* Description of the task *
Lines holding the string "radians" in the listing below are to be copied.
START Provided information
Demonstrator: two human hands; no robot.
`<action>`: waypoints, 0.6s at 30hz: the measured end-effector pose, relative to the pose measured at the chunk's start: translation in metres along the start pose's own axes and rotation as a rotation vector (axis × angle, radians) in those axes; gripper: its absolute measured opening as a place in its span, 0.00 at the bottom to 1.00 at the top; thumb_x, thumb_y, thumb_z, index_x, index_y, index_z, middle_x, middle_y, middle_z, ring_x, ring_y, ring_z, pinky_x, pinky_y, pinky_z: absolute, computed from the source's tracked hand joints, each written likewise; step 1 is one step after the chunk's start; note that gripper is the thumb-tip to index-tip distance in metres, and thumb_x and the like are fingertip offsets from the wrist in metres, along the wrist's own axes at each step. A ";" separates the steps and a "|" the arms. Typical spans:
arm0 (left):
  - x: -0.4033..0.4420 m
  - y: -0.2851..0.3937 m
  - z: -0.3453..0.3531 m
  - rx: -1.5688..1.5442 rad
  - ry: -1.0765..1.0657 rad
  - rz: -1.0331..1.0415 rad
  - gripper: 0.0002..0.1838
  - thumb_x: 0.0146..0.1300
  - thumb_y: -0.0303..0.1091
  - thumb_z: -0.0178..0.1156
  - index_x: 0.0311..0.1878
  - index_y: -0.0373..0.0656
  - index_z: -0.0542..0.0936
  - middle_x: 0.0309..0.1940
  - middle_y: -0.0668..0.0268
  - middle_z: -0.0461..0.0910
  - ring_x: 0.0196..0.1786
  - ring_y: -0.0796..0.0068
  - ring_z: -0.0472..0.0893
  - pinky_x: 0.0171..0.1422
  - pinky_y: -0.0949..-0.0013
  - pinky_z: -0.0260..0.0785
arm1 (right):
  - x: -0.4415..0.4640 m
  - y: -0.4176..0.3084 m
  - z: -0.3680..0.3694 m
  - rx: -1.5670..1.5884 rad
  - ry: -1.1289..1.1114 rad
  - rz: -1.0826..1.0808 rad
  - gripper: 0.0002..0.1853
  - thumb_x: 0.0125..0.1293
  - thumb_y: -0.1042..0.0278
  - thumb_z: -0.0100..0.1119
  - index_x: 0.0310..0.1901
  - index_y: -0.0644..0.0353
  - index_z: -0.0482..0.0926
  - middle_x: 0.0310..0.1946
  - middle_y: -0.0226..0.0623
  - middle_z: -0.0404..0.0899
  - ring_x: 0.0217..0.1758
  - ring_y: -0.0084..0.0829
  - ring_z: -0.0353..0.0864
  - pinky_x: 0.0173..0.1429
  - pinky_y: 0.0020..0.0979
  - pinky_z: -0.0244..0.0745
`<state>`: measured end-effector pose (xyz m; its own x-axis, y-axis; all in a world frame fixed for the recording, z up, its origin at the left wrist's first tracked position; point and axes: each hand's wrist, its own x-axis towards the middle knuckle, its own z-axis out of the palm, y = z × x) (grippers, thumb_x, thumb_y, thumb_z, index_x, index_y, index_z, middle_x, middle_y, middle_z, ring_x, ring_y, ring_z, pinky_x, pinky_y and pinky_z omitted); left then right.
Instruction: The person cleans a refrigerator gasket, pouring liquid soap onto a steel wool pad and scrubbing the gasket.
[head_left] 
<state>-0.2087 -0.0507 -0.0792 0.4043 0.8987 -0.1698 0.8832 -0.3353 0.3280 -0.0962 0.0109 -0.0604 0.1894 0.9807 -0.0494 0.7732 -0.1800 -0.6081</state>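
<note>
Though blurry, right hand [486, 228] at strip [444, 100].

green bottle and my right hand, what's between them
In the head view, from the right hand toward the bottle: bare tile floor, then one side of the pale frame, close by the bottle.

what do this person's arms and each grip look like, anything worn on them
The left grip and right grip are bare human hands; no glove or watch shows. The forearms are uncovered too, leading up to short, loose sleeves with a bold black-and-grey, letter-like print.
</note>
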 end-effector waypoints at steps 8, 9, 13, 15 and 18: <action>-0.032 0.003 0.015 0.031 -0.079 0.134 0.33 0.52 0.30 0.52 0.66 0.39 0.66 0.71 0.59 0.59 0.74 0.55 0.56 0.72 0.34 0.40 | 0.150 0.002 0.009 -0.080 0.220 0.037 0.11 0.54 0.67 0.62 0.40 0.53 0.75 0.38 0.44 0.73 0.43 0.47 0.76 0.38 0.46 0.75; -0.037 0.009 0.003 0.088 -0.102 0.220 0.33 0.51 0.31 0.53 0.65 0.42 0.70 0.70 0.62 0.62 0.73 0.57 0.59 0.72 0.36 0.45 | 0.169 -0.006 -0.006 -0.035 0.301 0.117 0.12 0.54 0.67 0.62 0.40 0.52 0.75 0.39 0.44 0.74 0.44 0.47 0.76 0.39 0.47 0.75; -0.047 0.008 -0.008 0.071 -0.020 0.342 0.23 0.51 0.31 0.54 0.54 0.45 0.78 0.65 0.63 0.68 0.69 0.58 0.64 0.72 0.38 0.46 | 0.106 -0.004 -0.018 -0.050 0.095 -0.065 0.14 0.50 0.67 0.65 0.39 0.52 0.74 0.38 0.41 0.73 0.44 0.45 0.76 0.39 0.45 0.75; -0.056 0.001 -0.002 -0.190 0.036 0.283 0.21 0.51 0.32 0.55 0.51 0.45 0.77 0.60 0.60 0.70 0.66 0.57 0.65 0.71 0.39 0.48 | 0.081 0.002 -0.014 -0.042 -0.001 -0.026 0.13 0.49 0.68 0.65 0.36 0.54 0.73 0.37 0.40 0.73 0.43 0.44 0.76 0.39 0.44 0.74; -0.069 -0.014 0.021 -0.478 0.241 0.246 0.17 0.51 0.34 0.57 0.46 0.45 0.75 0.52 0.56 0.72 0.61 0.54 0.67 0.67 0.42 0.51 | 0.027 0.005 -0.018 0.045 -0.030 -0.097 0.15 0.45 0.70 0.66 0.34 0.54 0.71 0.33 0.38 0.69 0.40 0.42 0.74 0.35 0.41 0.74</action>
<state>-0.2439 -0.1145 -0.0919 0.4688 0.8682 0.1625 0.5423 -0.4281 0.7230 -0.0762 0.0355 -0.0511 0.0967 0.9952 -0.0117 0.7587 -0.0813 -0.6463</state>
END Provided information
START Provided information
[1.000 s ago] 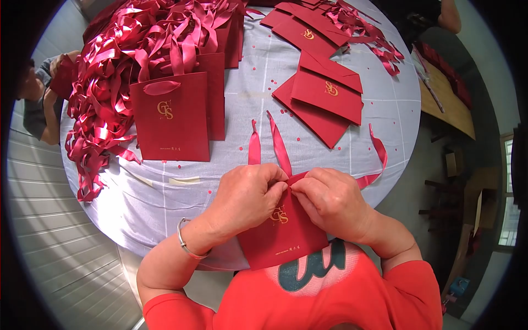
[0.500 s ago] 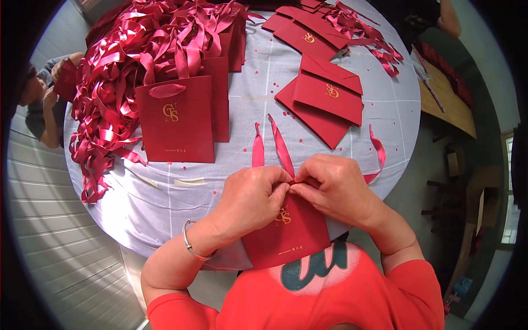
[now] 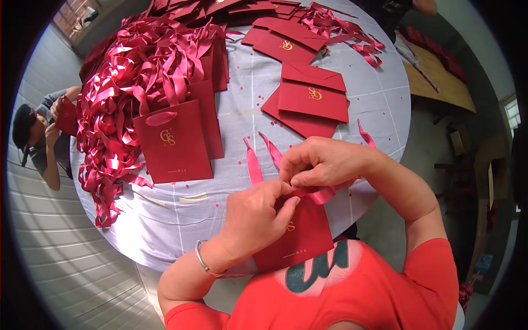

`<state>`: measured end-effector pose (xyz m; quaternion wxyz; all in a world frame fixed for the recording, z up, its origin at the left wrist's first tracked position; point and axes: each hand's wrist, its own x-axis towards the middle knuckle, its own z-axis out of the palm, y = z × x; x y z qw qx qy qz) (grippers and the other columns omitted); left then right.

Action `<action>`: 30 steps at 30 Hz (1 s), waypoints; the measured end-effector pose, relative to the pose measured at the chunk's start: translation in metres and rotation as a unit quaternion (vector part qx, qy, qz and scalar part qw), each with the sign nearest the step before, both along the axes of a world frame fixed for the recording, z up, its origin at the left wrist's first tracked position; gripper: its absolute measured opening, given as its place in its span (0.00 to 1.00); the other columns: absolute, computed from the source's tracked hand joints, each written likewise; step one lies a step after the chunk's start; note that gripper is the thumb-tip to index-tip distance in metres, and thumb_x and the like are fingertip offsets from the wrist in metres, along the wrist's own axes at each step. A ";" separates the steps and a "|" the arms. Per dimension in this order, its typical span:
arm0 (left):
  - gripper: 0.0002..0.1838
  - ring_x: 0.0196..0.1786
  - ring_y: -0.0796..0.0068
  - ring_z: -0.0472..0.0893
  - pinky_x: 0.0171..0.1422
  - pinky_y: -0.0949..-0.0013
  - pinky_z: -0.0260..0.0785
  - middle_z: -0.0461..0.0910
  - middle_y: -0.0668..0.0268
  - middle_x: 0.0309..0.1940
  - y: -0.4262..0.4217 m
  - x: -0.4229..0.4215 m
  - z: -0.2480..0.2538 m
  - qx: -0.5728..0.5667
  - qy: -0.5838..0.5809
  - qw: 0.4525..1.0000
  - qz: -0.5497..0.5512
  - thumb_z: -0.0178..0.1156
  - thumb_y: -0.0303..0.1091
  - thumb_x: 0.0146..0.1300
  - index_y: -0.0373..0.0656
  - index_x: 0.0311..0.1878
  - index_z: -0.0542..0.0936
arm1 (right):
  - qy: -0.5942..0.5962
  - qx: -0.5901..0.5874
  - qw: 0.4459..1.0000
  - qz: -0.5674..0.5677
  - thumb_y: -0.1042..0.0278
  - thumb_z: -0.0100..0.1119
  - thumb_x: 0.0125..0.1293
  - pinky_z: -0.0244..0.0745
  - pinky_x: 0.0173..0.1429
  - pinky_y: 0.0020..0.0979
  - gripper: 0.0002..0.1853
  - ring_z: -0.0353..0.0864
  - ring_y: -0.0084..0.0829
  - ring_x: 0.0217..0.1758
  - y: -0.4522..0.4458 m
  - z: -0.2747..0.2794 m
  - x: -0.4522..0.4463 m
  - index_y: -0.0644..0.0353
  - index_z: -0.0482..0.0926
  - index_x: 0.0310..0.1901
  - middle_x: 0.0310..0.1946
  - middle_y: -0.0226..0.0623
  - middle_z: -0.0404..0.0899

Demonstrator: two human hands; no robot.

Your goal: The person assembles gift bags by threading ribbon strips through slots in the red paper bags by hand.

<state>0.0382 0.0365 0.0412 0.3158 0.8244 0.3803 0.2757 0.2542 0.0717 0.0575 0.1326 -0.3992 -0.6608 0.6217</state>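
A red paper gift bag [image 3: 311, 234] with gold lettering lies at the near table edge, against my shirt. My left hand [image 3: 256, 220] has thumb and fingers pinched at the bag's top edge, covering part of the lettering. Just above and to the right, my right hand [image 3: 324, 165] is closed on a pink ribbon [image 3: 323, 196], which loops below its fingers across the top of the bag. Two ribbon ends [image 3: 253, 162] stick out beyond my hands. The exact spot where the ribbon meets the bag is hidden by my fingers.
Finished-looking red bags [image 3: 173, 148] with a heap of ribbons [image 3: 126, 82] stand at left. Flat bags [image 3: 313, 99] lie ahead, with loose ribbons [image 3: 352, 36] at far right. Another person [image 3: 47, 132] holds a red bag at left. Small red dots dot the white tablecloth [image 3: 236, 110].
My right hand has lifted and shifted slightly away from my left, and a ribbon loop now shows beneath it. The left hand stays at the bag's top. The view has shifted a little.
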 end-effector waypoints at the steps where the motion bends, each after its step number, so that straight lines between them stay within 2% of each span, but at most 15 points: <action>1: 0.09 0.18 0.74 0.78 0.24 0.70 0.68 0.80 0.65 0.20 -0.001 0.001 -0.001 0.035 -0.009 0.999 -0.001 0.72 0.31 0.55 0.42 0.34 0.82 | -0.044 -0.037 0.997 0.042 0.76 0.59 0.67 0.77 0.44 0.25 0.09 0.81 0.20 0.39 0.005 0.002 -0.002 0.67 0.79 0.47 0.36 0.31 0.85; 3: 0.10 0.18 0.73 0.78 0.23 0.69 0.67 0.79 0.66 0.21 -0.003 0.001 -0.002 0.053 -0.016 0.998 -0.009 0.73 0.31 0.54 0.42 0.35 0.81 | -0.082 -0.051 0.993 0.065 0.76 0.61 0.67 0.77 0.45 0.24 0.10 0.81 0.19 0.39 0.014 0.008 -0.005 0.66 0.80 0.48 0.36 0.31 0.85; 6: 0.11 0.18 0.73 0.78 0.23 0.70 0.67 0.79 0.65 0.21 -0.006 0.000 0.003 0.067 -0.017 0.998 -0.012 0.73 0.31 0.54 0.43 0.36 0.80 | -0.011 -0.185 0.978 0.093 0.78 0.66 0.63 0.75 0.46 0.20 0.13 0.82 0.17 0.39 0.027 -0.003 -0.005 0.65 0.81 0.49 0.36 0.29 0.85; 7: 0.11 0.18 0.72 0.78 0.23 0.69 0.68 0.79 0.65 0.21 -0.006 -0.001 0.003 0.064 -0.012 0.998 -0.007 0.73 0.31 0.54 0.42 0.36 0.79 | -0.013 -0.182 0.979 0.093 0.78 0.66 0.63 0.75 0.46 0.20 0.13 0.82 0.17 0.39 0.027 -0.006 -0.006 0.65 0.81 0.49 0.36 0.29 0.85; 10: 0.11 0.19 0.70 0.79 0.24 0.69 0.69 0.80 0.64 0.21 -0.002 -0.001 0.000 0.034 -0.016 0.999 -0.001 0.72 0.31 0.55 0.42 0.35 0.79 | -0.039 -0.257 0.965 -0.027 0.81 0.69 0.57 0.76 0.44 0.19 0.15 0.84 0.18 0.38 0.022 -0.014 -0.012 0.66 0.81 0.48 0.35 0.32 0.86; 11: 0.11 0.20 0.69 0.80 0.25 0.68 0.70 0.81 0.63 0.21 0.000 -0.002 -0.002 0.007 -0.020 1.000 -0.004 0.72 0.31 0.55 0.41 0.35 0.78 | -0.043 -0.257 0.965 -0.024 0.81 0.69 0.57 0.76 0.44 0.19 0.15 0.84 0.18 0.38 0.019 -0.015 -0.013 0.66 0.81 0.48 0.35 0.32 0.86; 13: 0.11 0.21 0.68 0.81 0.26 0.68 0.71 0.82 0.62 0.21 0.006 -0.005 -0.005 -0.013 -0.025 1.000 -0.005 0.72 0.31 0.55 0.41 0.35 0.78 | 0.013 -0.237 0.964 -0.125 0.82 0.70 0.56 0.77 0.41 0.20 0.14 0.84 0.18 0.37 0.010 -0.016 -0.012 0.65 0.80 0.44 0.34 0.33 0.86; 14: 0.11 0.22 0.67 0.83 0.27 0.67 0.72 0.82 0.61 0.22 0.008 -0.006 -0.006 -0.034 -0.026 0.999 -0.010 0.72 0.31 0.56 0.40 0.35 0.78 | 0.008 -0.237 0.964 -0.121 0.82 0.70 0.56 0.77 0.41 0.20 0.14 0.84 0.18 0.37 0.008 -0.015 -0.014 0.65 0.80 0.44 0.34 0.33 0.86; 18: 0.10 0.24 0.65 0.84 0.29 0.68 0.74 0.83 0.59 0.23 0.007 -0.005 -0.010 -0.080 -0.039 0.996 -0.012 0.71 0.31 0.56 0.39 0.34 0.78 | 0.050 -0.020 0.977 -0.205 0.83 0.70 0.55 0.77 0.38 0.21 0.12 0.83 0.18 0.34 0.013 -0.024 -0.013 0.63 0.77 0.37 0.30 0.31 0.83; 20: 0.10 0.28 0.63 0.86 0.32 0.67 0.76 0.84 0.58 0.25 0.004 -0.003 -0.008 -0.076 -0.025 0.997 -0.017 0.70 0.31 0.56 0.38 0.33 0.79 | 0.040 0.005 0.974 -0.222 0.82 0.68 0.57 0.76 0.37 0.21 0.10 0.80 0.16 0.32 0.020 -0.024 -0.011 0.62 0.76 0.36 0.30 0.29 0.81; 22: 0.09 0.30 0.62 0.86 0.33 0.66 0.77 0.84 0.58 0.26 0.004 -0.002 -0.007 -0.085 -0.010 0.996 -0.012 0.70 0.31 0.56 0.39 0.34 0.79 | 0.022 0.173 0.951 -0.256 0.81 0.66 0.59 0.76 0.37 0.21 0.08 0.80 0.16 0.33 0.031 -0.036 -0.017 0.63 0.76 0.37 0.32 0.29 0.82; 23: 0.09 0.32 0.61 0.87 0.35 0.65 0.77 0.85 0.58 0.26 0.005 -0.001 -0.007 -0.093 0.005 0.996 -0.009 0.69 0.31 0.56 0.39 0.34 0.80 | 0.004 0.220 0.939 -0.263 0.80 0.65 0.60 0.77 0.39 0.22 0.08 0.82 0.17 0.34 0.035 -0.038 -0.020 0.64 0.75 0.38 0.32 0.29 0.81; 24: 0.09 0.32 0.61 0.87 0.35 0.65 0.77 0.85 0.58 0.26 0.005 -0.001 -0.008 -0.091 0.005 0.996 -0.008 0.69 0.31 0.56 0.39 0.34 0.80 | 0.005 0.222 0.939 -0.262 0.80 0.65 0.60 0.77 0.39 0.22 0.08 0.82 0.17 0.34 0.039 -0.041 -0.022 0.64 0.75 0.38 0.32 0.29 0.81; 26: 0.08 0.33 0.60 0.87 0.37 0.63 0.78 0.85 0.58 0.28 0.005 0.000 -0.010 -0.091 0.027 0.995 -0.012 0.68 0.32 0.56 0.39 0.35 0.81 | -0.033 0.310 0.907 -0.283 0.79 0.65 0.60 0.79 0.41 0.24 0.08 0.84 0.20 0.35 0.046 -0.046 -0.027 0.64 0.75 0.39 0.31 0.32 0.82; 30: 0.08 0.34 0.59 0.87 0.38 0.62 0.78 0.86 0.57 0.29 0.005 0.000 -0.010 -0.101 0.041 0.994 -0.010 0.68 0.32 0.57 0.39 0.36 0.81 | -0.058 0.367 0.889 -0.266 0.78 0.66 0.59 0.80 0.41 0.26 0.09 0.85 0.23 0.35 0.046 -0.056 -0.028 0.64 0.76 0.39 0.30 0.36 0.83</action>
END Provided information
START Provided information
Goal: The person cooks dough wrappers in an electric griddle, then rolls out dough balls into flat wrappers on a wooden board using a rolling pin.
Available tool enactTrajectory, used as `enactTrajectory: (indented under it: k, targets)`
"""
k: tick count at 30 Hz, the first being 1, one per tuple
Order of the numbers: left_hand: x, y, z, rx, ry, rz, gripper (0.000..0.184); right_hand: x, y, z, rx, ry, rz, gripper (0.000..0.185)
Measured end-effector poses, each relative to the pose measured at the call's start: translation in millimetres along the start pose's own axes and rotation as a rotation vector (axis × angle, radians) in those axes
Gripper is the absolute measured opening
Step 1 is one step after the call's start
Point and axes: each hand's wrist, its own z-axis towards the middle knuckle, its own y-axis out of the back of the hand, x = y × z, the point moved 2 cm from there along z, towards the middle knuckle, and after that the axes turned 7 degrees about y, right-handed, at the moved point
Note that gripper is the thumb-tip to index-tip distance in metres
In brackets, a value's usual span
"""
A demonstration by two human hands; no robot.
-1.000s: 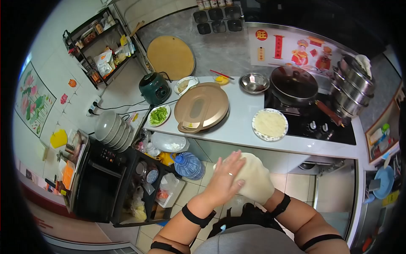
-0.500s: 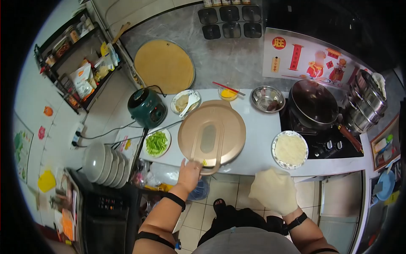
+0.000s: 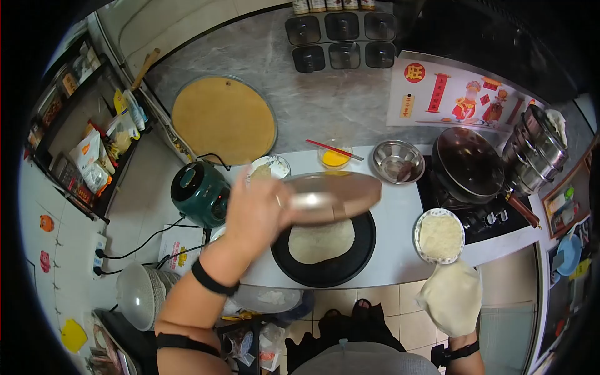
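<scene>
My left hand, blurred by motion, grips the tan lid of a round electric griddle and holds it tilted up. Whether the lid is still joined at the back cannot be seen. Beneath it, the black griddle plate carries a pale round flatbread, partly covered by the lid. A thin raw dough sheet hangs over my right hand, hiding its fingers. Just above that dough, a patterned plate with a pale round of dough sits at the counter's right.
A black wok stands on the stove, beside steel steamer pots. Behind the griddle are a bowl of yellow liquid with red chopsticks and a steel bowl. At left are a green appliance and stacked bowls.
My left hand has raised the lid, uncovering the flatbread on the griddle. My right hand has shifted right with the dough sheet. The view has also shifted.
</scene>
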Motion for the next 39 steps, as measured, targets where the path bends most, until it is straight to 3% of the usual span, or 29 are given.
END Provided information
* Output for this task *
`<action>`: waypoints, 0.6s at 30hz: the measured end-effector pose, relative to the pose measured at the chunk's start: translation in metres along the start pose's own axes and rotation as a rotation vector (axis × angle, radians) in those axes; gripper: its absolute measured opening as a place in its span, 0.00 at the bottom to 1.00 at the top; thumb_x, thumb_y, thumb_z, index_x, index_y, index_z, middle_x, middle_y, middle_z, ring_x, ring_y, ring_z, pinky_x, pinky_y, pinky_z: absolute, computed from the source's tracked hand joints, each written likewise; step 1 is one step after the chunk's start; note that gripper is the thumb-tip to index-tip distance in metres, and thumb_x and the like are fingertip offsets from the wrist in metres, along the wrist's own axes at each step. A ";" separates the steps and a "|" the arms. Typical spans:
Measured end-effector poses, each relative to the pose measured at the call's start: translation in millimetres along the start pose's own axes and rotation as a rotation vector (axis × angle, radians) in those axes

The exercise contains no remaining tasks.